Ele já começou no processamento de dados, mudou de área, de interesses e de hábitos e acabava coroado como diretor regional de marketing. Fumou o resto da maconha dela, curtiu outros baratos, mas se enfarou. Aprendeu a acampar, transou com uma amiga dela – nada sério, nada fixo – fez yoga, relaxou.
Quinze anos da certeza de que aquilo nunca iria dar certo. Treze anos de amor intenso, sexo profundo. E vice-versa. Dois anos de um sentimento escroto a que chamaram “equilíbrio”.
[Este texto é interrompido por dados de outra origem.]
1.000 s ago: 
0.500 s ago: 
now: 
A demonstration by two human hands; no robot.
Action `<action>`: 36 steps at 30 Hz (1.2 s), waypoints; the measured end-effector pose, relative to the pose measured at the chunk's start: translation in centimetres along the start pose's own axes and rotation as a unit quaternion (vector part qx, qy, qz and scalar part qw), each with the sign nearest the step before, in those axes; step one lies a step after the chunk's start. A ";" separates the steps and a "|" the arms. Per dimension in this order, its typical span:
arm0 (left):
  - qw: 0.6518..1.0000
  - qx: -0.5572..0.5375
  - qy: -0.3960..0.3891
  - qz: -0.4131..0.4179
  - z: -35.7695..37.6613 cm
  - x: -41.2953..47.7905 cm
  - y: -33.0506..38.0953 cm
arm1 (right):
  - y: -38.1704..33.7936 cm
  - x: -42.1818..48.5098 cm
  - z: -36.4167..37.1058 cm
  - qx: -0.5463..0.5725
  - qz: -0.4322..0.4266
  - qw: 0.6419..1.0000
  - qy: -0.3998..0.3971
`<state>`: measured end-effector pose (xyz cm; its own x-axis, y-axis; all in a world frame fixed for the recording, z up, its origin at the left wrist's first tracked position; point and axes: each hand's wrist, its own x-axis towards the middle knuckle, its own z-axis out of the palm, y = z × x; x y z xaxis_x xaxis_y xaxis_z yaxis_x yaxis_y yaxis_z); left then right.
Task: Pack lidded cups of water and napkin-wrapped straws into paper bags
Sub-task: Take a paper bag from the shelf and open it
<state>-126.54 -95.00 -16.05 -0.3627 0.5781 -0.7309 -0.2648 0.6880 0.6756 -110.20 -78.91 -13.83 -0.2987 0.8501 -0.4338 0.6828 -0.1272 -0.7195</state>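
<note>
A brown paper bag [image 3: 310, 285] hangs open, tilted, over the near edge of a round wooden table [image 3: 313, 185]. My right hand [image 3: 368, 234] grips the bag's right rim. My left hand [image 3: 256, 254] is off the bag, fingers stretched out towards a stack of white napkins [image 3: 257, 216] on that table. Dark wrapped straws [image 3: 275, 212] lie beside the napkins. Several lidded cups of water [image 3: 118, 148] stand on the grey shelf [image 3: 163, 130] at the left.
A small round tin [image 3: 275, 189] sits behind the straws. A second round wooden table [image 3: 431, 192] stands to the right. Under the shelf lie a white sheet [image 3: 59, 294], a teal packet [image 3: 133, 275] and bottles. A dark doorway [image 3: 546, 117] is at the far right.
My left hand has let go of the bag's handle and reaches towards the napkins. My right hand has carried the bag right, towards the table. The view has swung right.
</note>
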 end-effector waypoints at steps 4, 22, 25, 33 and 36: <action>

Não mais falavam de si, pois que parecia - até a eles - que durava além da conta. Apenas sofriam dor aguda ao vislumbrar, em pesadelo ou sonho, momentos de ausência do outro. E seguiam assim, juntos, como que desafiando um suposto destino ou sem nada melhor a fazer.
Ele acordava sem fome. Causava-lhe enjôos o desjejum imperial da mulher. Suco, frutas, leite, pão, manteiga, queijo, geléia e tudo mais que ousasse fitá-la do fundo da geladeira. Cumpriam, diariamente, o diálogo exaustivamente ensaiado.
- Não sei como pode comer tanto pela manhã.
- Não sei como pode sair em jejum.
- Credo, Marta, suco, leite café… Blergh! Que nojo!
- Você é mesmo um fresco, Chico - e encerrava a discussão estendendo-lhe a língua coberta de papa, a fim de expulsá-lo de vez do banquete.
Meio período cumprido, era hora da revanche. O apetite daquele homem no almoço soava como afronta. Avançava sobre massas e carnes com a pressa de um batalhão de famintos. Para ela, salada verde e fruta fresca. Dois ou três goles d´água e o script ensaiado.
- Toda vez que almoçamos juntos penso em parar de comer carne.
- Depois de 15 anos, ainda não se decidiu?
- Ai, Chico, pelo menos mastiga antes de falar!
- Essa picanha é o bicho!
- Você é mesmo um grosso, Chico - e encerrava a discussão com o último gole d´água.
Fim do expediente, encontravam-se no carro. Costumavam vencer em silêncio os 13 quilômetros que os separavam de casa já ansiosos pelo início da desavença noturna. Mas não naquela noite.
Entraram calados, ficaram calados. Entreolharam-se por dois segundos - ela chegou a tomar fôlego -, seguiram em silêncio até que adormeceram, lado a lado, luz acesa.
Quatro da manhã, esbarraram pés e olhares na cama e se buscaram com fome. Esfregaram-se um ao outro com a maestria das putas e dos piratas, seus sexos em fúria. Desejaram-se tanto que dispensaram café e almoço, mataram o tédio e o trabalho num sem-fim de volúpia que se arrastou até a noite. Riram-se, juntos, do fôlego intenso. Dividiram, à tarde, um pequeno chocolate e encerraram o dia exaustos, massas inertes largadas sobre o tapete.
Ela acordou primeiro, correu ao chuveiro e, dali, à cozinha. Ele chegou minutos depois.
- Não sei como pode comer tanto pela manhã.
Eram, de novo, felizes.
3 comments:
Vc é simplesmente maravilhosa....
Muito boa, leve, divertida, de bom gosto. Sucesso.
Fico feliz que tenham gostado e vou torcer para continuarem acompanhando. Um abração!